Dunno if this is relevant or not, but [5] I'm not entirely sure that the U.S. is the richest in the world these days. I think that's becoming sarcasm. Maybe a Qatar or a Kuwait. I suppose it depends upon how you are measuring wealth.

[1] For some people, coping with the sharp contrast between their own idyllic world and "the real world" is suffering enough for a lifetime. Pick an artist. Just about any artist.

[2] This might not be the most apt example of how hypocritical, but it certainly is an embarrassing one: in Hotel Rwanda, the scene where over 40,000 Africans have been slaughtered, and Condoleeza Rice can be heard on the radio, trying to get her syntax correct as she addresses "the issue".

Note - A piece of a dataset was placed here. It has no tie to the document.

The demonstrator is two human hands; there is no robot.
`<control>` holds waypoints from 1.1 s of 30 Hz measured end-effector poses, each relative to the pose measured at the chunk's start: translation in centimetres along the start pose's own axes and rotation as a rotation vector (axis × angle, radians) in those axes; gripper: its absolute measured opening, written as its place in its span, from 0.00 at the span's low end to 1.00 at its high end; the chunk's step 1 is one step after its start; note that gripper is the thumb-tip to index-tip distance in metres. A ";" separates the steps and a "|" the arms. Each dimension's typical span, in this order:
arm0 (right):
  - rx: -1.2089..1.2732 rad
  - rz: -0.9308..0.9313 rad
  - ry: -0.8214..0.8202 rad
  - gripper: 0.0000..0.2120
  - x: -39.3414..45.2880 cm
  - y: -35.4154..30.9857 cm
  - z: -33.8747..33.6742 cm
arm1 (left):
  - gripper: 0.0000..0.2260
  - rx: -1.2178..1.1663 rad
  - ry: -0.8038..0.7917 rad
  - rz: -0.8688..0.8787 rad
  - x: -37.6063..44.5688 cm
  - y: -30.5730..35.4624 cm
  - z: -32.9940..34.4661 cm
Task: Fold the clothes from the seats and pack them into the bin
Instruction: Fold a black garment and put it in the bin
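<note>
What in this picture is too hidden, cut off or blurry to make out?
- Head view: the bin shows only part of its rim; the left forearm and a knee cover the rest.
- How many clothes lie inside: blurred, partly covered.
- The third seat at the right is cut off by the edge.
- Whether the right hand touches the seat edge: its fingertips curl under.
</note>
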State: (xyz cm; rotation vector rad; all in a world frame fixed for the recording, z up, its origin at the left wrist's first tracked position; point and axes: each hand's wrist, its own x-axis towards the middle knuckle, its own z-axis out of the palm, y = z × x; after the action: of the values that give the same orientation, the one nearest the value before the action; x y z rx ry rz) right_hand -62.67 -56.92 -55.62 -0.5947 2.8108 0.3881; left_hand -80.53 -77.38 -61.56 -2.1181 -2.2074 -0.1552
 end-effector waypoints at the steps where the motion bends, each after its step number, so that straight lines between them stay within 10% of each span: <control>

[3] Ever notice how we tend to romanticize certain atrocities? For some, it is the genocide of Native Americans; for others, the Spanish Inquisition; the Holacaust for many. What a survivor of any of these would find important is of importance to any of us, but you have to ask yourself why, don't you think? Leftism? Or is it simply that if we can't repair the damage, we feel we must do what we can to alleviate it by trying to dredge the wound? And we pick the one that touches us best?

[4] Should we put that to a vote, or maybe just go with whichever one can be reached first? Perhaps depending upon the nation and/or atrocity of current focus? (Pardon my sarcasm; it's general, and not directed at any blogger.)

[5] I felt the need to tighten up earlier remarks. Hope it helps. Too often, I feel like I am not being helpful at all.

Jo Custer said...

it's now March 9th, 2006, and the more things change, the more they stay the same. i see my own self-righteousness up there, my own desperate effort to get through to you on some level (any level would have done at that point) and that fine, fine sarcasm. (footnote #4) i was so sick of having my presence on the web being taken for granted and often just ignored.

your film came off as funny rather than indicative of real suffering. you should've dug deeper.